By Latrishka Thomas
Family, friends and members of the drag racing fraternity say they are taking solace in the fact that Marcus Williams, who died at a racing event on Saturday, left the world “doing something that he loved and was passionate about”.
Those are the words of Jason Gilead, country manager of the Unicomer Courts store where Guyana-born Williams worked for over a decade, first as a technician and later as an independent contractor.
Gilead extended condolences to Williams’ family on behalf of the Courts team.
“No one can believe that he’s no longer with us,” he told Observer. “Marcus was valued by our team. He was an amazing person; always going above and beyond, dedicated, and he will long be remembered as one of the calmest persons you’ll ever meet.
“I just like to extend our sincerest condolences to Marcus’ family, his wife and children, and his extended circle of family and friends.”
Gilead said “the team is not taking it very well at all” and, as a result, counsellors will be enlisted to help them cope.
Williams’ wife Nicola told Observer she was “still trying to come to grips with the loss and just take it easy.”
While speaking with Nicola, who is also from Guyana, the sound of grieving visitors could be heard in the background.
The life of the 45-year-old Cassada Gardens resident was honoured with a moment of silence yesterday at the ‘Champion of Champions’ event at North Sound International Raceway where his life was taken.
Social media posts by Team Spartans Racing and Antigua Streetz stated that the two-day event would continue as planned on Sunday, in honour of both Williams and Brian Kelsick, a skilled mechanic and veteran racer, who died in August after a stroke.
Following Kelsick’s death, Williams was said to be one of the first to suggest that the show must go on.
“Champion of Champions honoured you with a post while you were alive and you were very proud to be featured,” Team Spartans Racing group wrote of Williams on its Facebook page.
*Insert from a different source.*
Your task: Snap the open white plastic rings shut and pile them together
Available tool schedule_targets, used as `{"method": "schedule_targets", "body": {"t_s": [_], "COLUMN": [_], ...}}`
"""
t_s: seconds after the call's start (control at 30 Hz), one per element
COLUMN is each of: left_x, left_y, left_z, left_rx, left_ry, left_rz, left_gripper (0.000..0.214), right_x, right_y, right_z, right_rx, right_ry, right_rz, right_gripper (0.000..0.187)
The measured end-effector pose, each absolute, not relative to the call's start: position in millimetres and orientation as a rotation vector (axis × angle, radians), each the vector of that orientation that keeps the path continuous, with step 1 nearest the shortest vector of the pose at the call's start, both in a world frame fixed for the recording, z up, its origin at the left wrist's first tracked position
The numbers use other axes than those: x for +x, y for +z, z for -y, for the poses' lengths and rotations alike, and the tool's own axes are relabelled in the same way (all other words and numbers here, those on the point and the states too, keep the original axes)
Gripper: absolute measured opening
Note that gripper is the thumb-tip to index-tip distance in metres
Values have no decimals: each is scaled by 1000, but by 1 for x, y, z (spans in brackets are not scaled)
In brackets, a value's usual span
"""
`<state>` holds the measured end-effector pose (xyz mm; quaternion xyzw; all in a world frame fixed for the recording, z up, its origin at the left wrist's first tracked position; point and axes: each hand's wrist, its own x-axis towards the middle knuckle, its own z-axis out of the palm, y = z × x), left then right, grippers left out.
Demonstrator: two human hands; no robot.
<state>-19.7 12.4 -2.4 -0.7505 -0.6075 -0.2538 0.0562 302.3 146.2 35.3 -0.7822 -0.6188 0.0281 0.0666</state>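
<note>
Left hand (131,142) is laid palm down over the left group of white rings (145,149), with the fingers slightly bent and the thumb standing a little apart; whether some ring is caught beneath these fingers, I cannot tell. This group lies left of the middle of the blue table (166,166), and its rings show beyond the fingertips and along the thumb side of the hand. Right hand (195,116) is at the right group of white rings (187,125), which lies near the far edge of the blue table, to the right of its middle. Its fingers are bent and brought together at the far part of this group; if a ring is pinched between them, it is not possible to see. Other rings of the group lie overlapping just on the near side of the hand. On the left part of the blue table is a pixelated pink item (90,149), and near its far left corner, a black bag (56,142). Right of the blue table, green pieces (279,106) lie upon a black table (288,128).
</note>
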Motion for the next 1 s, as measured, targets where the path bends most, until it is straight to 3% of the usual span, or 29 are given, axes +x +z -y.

It added, “the love and passion you had for it was known by the entire fraternity. Some may know of you while others may just be reading about you. Together we’ll all remember you. After Brian’s death our spirits were down and the thought of cancelling Brand Explosion came to mind. You said, Brian wouldn’t want that.”
President of the Antigua and Barbuda Drag Racing Association, Gene Mason, said cancelling the event had been considered, however, Antigua and Barbuda was hosting a number of guests from other countries who had travelled to take part.
On Saturday night, the Association issued a statement extending condolences to Williams’ family.
“The fatal accident occurred about 7.45pm at the end of the race track beyond the designated Shut Down area where there is adequate distance for any racer to slow down to a complete stop,” it said.
It was also noted that all safety precautions with regards to the raceway were followed and the ambulance and Fire Department were present on the compound.
The Association added that the purple Honda Civic which Williams was driving “passed all safety precautions and scrutineering procedures prior to the participation in the event”.
According to the police force’s communications department, the father-of-three was racing another driver when his Honda crashed into a bank at the end of the track.
The vehicle is said to have burst into flames shortly afterwards.
Police said the jaws of life were used to pull Williams’ body from the wreckage. He was pronounced dead at around 9.19pm last night.
Williams’ death is the first fatal road accident recorded in the country this year.